Back to school...at the bar.Getty Images

The best activities bars once offered were pull tabs, pool tables, darts, and maybe the occasional pub trivia game. But in recent years, Americans have learned just how much more they can do while drinking.

First, there was the jock era: Everyone was throwing axes and smashing things in rage rooms. But now geek-chic is back at the bar, and around the country, the pub is becoming a classroom.

While pub trivia serves as a chance to show off knowledge, newer events represent the opposite: an opportunity to learn in a way that people rarely get as adults—from an expert, in an organized, directed fashion. For some, this might incite scary flashbacks to days at school. But there’s no test to take and no homework here: The only thing you need to remember to bring to class is some cash for beer.

This fall, Urban Elective launched the most intense version of the trend: six-week courses, two hours a week, hosted in local pubs. Most of the courses cost $129 for the term—though that doesn’t include the cost of whatever drinks you buy while you’re there. Its offerings for the inaugural quarter ranged from the seriously academic (e.g., Intro to Architecture & Urban Design) to the offbeat (the Art of Erotic Embroidery). But mostly, they teach useful life skills that aren’t necessarily something you could learn elsewhere, such as “How Not to Suck at Dating,” “Financial Badassery: How to Finally Get Your Finances in Shape,” and “How to Be Funny.”

But for bar goers who want to take a deep dive into a topic without quite that level of commitment, more expansive options exist. Raising the Bar, which launched in 2014 as a joint project sponsored by Columbia University and New York University, runs one-night events in cities around the world, with dozens of prominent professors giving lectures in bars around town. Subsequent events happened in Hong Kong, Sydney, and Auckland, New Zealand.

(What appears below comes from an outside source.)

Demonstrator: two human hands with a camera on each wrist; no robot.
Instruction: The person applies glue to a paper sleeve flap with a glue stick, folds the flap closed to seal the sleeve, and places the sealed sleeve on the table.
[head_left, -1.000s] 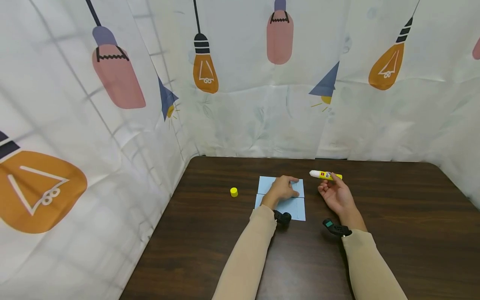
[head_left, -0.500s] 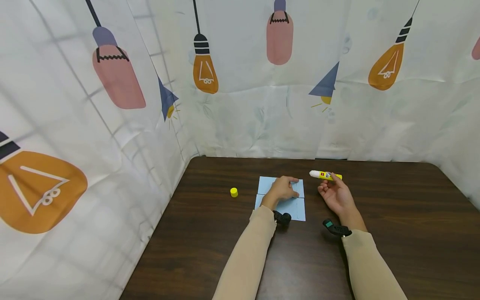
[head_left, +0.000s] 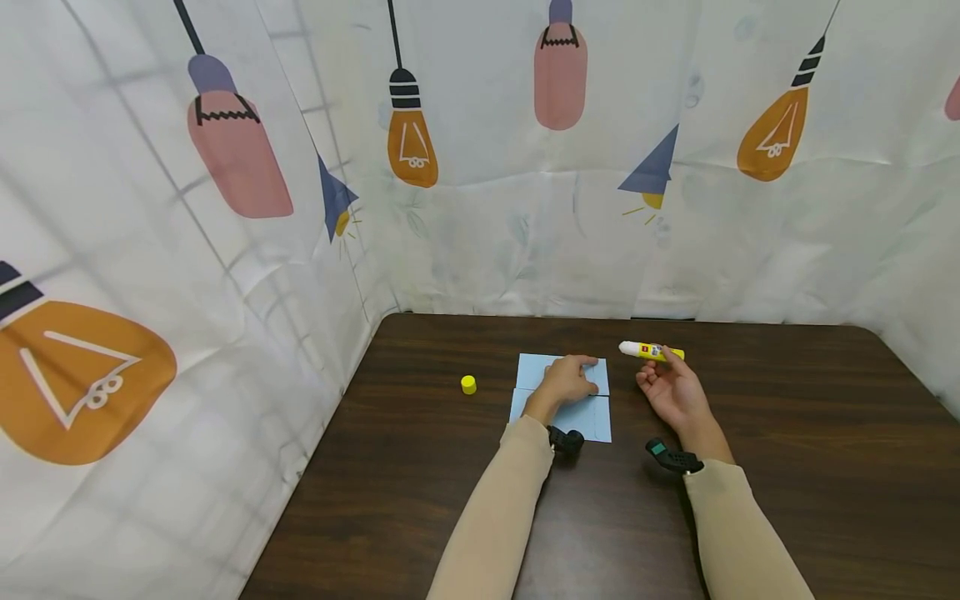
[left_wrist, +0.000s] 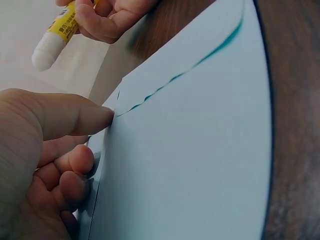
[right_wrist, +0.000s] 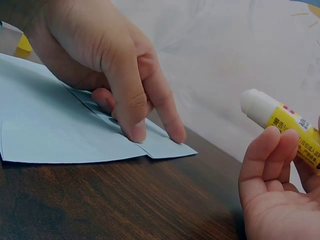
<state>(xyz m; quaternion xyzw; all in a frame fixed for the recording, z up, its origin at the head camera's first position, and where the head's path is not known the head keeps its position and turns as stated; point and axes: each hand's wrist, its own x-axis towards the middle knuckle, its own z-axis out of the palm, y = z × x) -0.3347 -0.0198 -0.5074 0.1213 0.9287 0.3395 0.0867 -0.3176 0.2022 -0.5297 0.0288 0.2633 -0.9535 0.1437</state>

Topics at the most recent event, in Melbourne in November, included career trajectories in e-sports, how we clean up the recycling crisis, and the downsides of human-centered design. In 2020, the event will return to San Francisco.

The five-year-old Astronomy on Tap program also began in New York, but these days it boasts events regularly in a handful of cities outside the tri-state area. As the name implies, events are focused on astronomy. But each one homes in on a specific topic, presented by two or more people currently working in the field. “We strive for a relaxed and informal atmosphere,” the website reads but also notes that “the booze helps,” which gets at the whole idea behind these types of events.

The somewhat older Nerd Nite uses a more communal system, allowing anyone to present at a monthly event featuring a few speakers on a variety of topics. Though it once flourished in multiple cities, the central website no longer shows which ones are active, so it’s only made clear by clicking through towns one by one. Austin, San Diego, Baltimore, and San Francisco, among others, still host events regularly, with speakers covering anything from whether urine is sanitary to the history of local cable cars.

But how has this particular setting become normalized? In 2017, interactive bar entertainment producer Buzztime posited that live events were growing in popularity. While they didn’t discuss classes specifically, they did note, “Guests are thirsty for knowledge: They want to either show off their smarts, or learn something new,” and that live events, like the other trends—ax-throwing or paint-and-sip nights—build around an experience, of which bar goers want more. Consulting firm Camoin 310 offers slightly more insight in its look into “nontraditional entertainment and recreation trends.”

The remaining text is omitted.